What you will do
Return only the stretch of the material below that begins with the line containing "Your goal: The" and ends with the line containing "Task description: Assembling", exactly; both of those lines belong to it.
- - - - - - -
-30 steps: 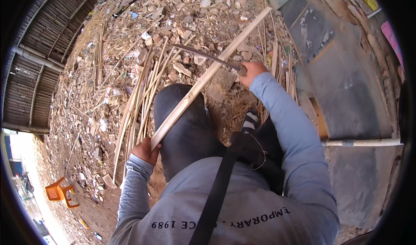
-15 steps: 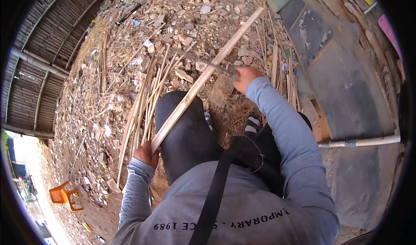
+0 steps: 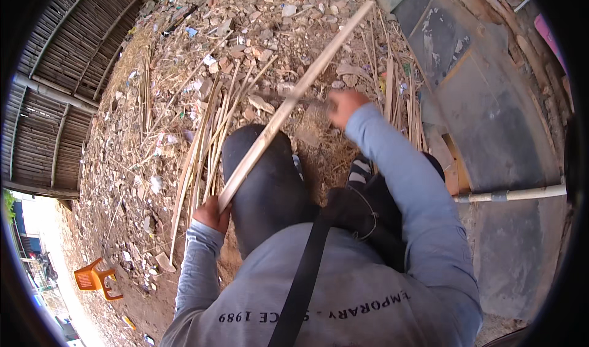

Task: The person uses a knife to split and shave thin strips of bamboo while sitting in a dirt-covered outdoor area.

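My left hand [image 3: 211,215] is closed around the near end of a long pale bamboo strip [image 3: 261,139]. The strip slants up and to the right across my left knee, its far end in the air over the rubble. My right hand [image 3: 348,107], its fingers closed, grips a long dark knife [image 3: 314,101], smeared by motion. The blade crosses the strip a little past its middle; whether it is touching the wood I cannot tell.
Several split bamboo strips [image 3: 202,141] lie left of my knee, with more strips [image 3: 390,89] to the right. Stony rubble [image 3: 245,31] covers the ground. Dark sheets [image 3: 488,126] and a pale pipe [image 3: 521,193] are on the right; an orange plastic chair [image 3: 97,279] stands at the lower left.
My right hand and the knife have shifted slightly left and blurred against the strip. The strip's far end has risen a little; the left hand still holds the near end.
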Motion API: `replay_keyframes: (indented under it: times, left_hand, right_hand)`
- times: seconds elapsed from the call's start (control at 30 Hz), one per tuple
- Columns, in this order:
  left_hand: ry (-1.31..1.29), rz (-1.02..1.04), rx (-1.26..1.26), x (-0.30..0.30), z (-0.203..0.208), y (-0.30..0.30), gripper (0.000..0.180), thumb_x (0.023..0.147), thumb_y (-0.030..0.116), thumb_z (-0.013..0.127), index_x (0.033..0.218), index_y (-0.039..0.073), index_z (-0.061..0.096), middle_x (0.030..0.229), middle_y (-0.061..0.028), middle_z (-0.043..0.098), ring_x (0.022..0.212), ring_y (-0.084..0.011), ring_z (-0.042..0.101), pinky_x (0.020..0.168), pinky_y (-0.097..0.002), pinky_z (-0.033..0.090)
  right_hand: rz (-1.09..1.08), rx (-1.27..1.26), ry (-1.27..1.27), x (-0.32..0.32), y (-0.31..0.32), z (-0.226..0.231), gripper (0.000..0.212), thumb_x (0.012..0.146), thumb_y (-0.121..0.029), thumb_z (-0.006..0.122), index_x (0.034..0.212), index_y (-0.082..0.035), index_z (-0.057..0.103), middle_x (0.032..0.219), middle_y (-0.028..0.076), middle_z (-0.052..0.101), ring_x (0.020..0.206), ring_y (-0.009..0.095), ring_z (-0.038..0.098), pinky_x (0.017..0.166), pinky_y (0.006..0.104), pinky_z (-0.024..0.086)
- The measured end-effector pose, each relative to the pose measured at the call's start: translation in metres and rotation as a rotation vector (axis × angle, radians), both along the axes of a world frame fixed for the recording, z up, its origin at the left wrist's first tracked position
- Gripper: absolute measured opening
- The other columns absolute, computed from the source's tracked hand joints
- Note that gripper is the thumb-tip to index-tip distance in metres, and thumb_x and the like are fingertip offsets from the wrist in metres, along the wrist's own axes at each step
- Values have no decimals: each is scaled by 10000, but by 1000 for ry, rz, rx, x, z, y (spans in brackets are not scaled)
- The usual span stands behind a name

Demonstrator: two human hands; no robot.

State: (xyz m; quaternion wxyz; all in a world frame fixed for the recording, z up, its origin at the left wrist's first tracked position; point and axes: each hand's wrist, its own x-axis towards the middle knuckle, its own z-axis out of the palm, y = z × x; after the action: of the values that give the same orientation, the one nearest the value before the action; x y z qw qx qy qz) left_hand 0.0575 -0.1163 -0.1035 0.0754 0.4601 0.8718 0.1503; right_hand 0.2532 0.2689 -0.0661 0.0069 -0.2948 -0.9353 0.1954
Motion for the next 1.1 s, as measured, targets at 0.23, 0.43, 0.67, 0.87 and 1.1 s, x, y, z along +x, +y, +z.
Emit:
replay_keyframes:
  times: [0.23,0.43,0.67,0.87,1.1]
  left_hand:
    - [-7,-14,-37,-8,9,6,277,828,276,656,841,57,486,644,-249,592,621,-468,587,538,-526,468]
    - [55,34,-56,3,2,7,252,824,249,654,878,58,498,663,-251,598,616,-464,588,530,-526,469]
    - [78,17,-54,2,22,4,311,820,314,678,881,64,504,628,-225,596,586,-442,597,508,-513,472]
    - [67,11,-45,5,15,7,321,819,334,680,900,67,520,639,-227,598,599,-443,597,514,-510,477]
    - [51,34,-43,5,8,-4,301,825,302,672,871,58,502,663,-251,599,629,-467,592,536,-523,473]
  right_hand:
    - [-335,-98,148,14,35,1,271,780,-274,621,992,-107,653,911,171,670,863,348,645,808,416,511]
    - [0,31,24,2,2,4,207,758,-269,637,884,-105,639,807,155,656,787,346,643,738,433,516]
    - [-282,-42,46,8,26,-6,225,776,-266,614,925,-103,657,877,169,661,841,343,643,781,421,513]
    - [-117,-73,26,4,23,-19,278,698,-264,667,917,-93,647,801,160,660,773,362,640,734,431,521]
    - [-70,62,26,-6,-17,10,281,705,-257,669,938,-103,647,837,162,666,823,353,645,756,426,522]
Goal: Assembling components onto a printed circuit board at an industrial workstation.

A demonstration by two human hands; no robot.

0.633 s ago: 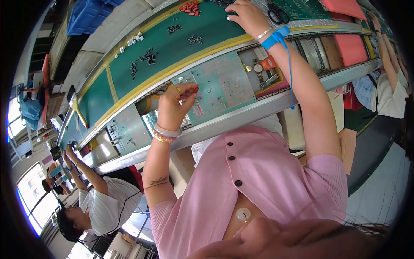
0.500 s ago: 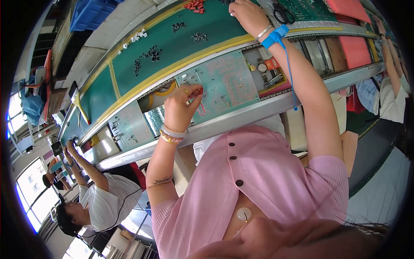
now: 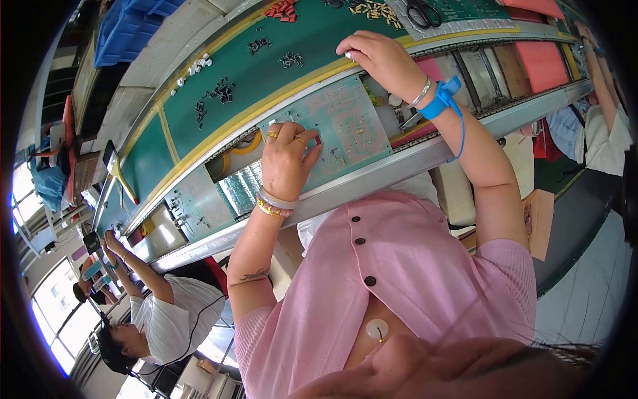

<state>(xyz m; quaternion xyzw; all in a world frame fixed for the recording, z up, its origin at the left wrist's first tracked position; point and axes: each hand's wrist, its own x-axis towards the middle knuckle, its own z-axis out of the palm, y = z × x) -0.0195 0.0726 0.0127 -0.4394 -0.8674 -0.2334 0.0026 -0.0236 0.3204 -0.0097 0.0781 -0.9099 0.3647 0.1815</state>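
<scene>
My left hand is over the left part of a green circuit board, fingers closed in a pinch. At its fingertips shows a small red component, close to the board's surface. My right hand, with a blue wrist strap on its wrist, hovers above the far right edge of the board. Its thumb and fingers are drawn together; whatever they hold, if anything, is too small to make out. Several small parts stand on the board near my left hand.
Beyond the rail, a green work surface bears piles of black components, white parts, red parts and gold-coloured parts. Scissors lie at far right. Another board sits left; a co-worker works beyond it.
My right hand has come back from the far parts toward the board, uncovering the gold-coloured pile. My left hand stays over the board with the red component, its fingers turned further down.
</scene>
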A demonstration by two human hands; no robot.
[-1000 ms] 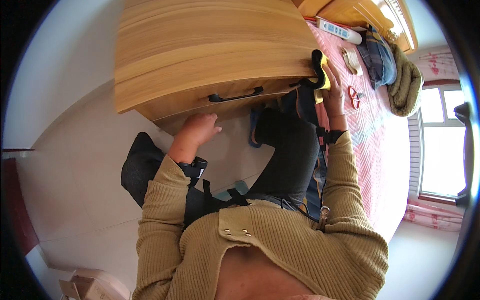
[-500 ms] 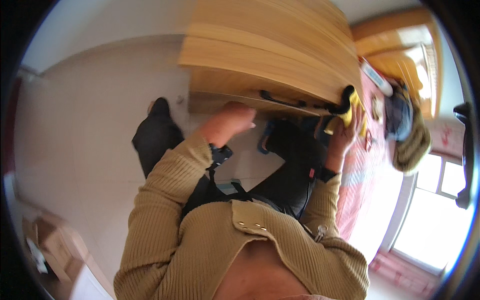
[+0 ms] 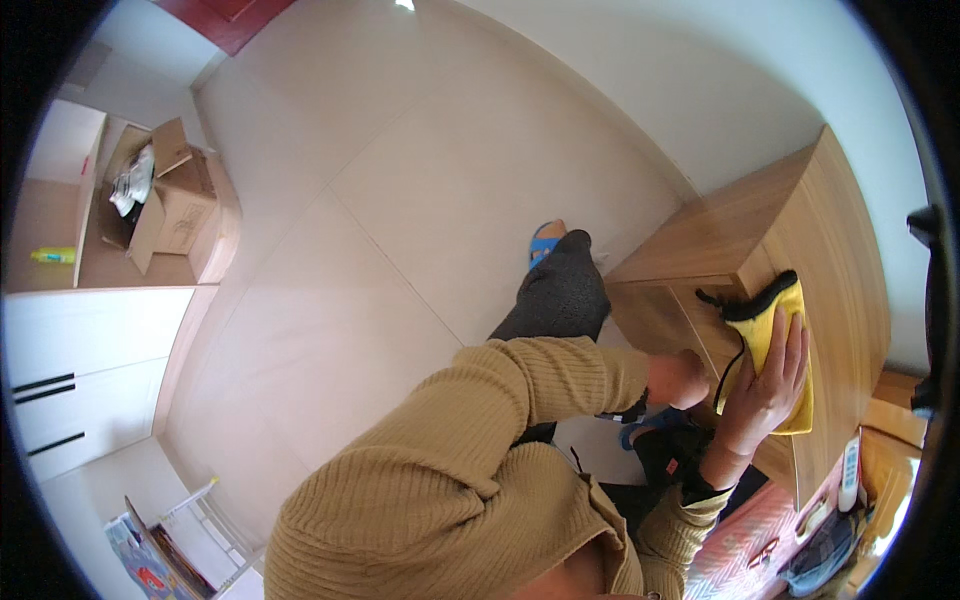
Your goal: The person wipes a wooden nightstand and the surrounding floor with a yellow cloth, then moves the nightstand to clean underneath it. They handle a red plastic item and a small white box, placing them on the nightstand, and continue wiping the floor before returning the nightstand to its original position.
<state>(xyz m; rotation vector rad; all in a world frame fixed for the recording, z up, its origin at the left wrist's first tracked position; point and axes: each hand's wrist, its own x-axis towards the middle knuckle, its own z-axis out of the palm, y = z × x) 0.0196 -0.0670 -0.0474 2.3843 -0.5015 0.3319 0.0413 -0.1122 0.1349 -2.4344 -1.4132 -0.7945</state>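
Since the view has swung round from the frame a second ago, the ribbed tan sweater (image 3: 420, 480) now fills the lower middle, its left sleeve crossing toward the right. Left hand (image 3: 679, 380) is bent in near the drawer front (image 3: 655, 310); fingers mostly hidden, can't tell how far closed or whether it holds anything. Right hand (image 3: 765, 395) lies flat with fingers extended, pressing a yellow cloth (image 3: 757, 337) rather than gripping it. Cloth has shifted along the front edge, from the bed end to near the opposite corner of the tabletop (image 3: 840, 270); soft, floppy, dark-edged, roughly rectangular. Tabletop is smooth, wood-grained, straight edges bowed by the lens. Dark textured trouser leg (image 3: 560, 290) ends in a blue open sandal (image 3: 543, 243), now showing beyond it. Pink quilted zigzag bed cover (image 3: 735, 540) sits lower right, a slim white power strip (image 3: 850, 475) nearby. Pale glossy floor tiles (image 3: 300, 260) with thin joints stretch left. Far side: open-flapped cardboard box (image 3: 185, 215) on a round-ended wooden shelf (image 3: 222, 245), flat white cupboard doors (image 3: 95, 340) with black bar handles.
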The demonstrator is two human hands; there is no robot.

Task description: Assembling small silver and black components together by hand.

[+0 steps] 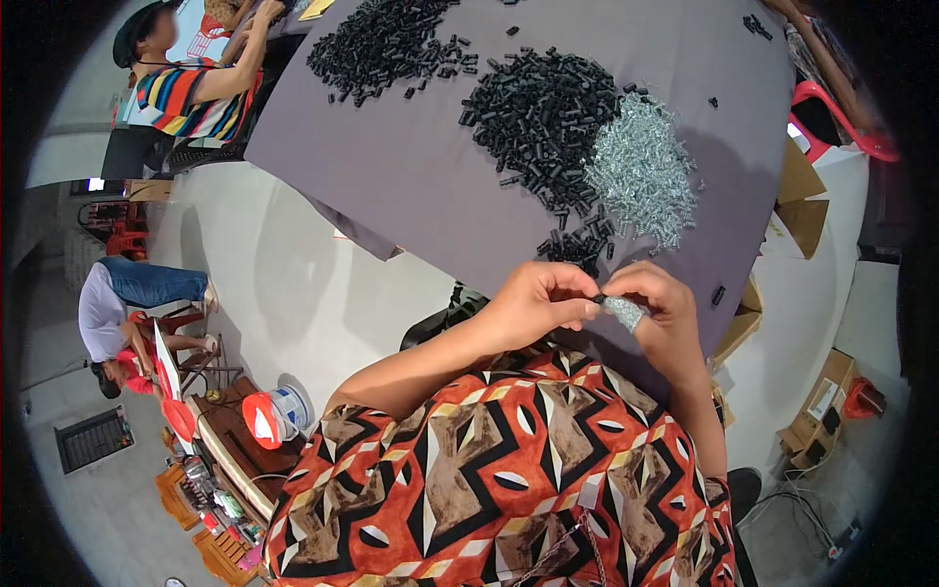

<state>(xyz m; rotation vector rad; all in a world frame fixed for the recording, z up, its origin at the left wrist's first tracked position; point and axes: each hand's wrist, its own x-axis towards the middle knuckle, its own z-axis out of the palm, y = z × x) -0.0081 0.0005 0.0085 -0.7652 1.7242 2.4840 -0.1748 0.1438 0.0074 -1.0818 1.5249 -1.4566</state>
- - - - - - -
Task output
Your goal: The person wipes a wooden nightstand and the surrounding floor with a yellow cloth, then moves the nightstand to clean underneath it. They handle a red plastic item and a small white box, placing them on the nightstand, and continue wiping the floor before returning the nightstand to its original position.
<state>(xyz m; rotation vector rad; all in a world frame fixed for the recording, z up, its origin at the left wrist's first tracked position; point and axes: each hand's wrist, its own x-axis towards the middle knuckle, its own z-axis out of the palm, y = z × x) 0.0196 -0.0670 -0.0474 2.3843 -0.5015 0.3319 0.0413 -0.1122 0.1349 -2.4344 -1.4132 -0.7945</state>
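Since the view has swung round from the frame a second ago, the ribbed tan sweater (image 3: 420, 480) now fills the lower middle, its left sleeve crossing toward the right. Left hand (image 3: 679, 380) is bent in near the drawer front (image 3: 655, 310); fingers mostly hidden, can't tell how far closed or whether it holds anything. Right hand (image 3: 765, 395) lies flat with fingers extended, pressing a yellow cloth (image 3: 757, 337) rather than gripping it. Cloth has shifted along the front edge, from the bed end to near the opposite corner of the tabletop (image 3: 840, 270); soft, floppy, dark-edged, roughly rectangular. Tabletop is smooth, wood-grained, straight edges bowed by the lens. Dark textured trouser leg (image 3: 560, 290) ends in a blue open sandal (image 3: 543, 243), now showing beyond it. Pink quilted zigzag bed cover (image 3: 735, 540) sits lower right, a slim white power strip (image 3: 850, 475) nearby. Pale glossy floor tiles (image 3: 300, 260) with thin joints stretch left. Far side: open-flapped cardboard box (image 3: 185, 215) on a round-ended wooden shelf (image 3: 222, 245), flat white cupboard doors (image 3: 95, 340) with black bar handles.
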The demonstrator is two human hands; there is no robot.

Task description: Assembling small silver and black components together by hand.

There is nothing more to add to this answer.